Eugene Peterson’s paraphrase of Jesus’s invitation in this passage begins, “Are you tired? Worn out? Burned out on religion? . . . Walk with me and work with me. . . . Learn the unforced rhythms of grace” (The Message).
When I think that serving God is all up to me, I’ve begun working for Him instead of walking with Him. There is a vital difference. If I’m not walking with Christ, my spirit becomes dry and brittle. People are annoyances, not fellow humans created in God’s image. Nothing seems right.
When I sense that I’m practicing religion instead of enjoying a relationship with Jesus, it’s time to lay the burden down and walk with Him in His “unforced rhythms of grace.”
Lord Jesus, I come to You today to exchange my frenzied work for Your pathway of grace.

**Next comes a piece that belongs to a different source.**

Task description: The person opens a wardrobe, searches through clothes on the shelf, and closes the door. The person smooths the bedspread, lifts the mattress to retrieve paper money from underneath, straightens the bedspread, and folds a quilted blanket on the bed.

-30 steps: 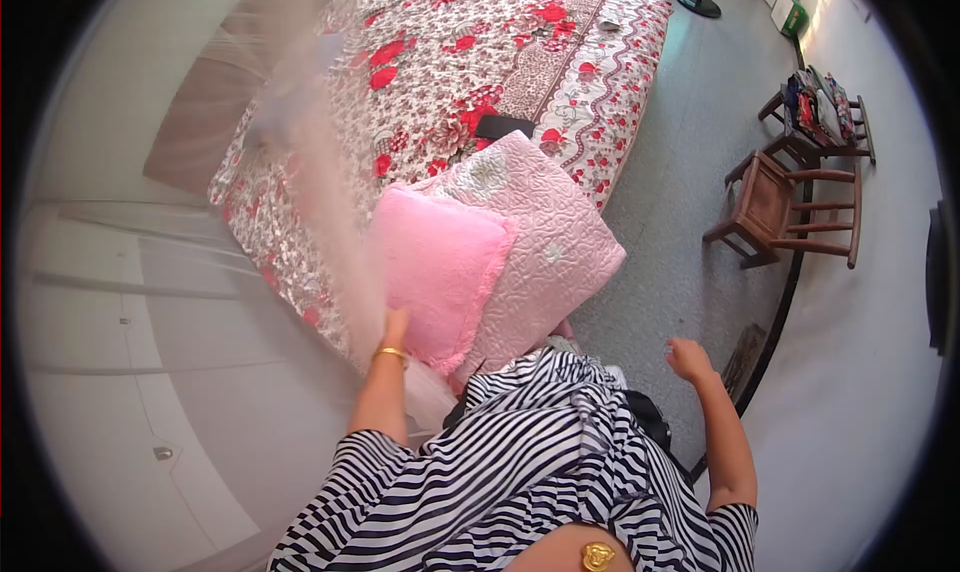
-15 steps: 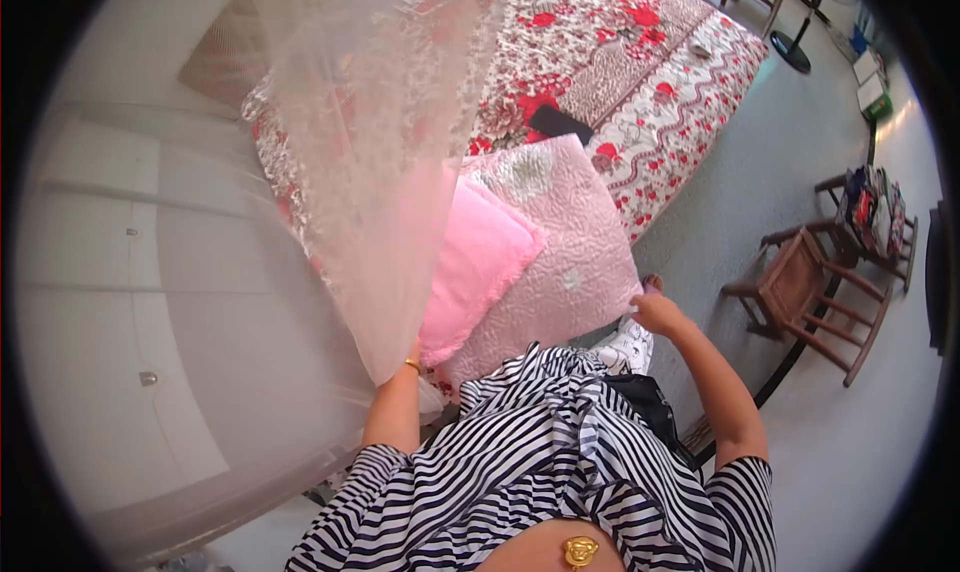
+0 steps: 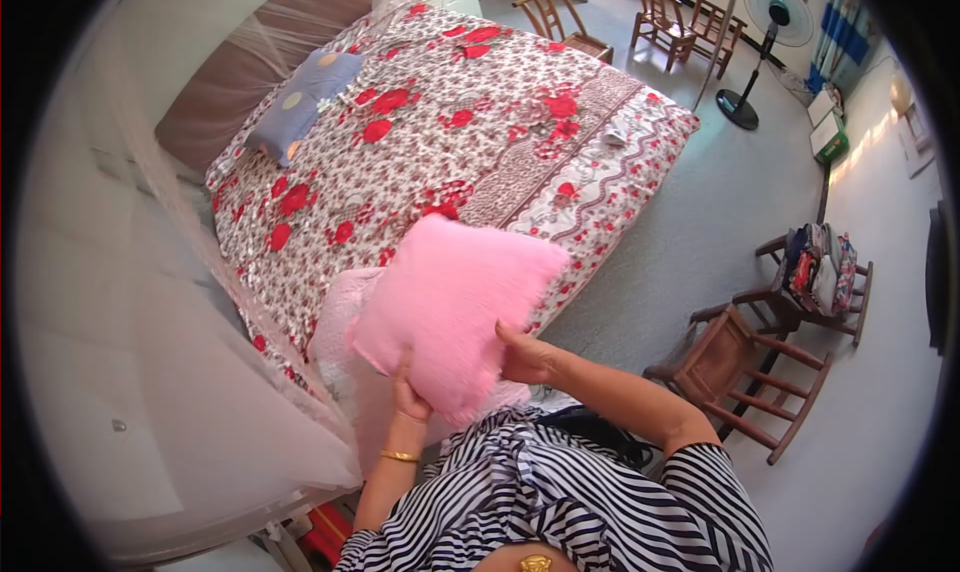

Jesus wants us to walk with Him.
How could Jesus offer rest and relief to His followers while knowing the road ahead was steep and difficult? (see Matt: 10:17–24, 34–36). A careful reading of Matthew’s gospel answers such questions. In His day, Jesus was a breath of fresh air. He wasn’t like the self-righteous teachers who had a moral principle for every problem. He was a giver. When He sent His disciples out to announce the good news of His coming, He gave them the ability to do life-giving miracles to show their credibility (10:1). Imagine the exhilaration they must have felt at the end of a hard day. They were discovering for themselves what it meant to reach out to sick, oppressed, and troubled people by the Spirit Jesus gave them, rather than by the strain and monotony of religious duty.
Now the offer is ours to accept. Our Lord invites us to come to Him and discover His “unforced rhythms of grace” and rest. The promise is for the joy of what He can do in us and in the lives of those He inspires us to love and serve.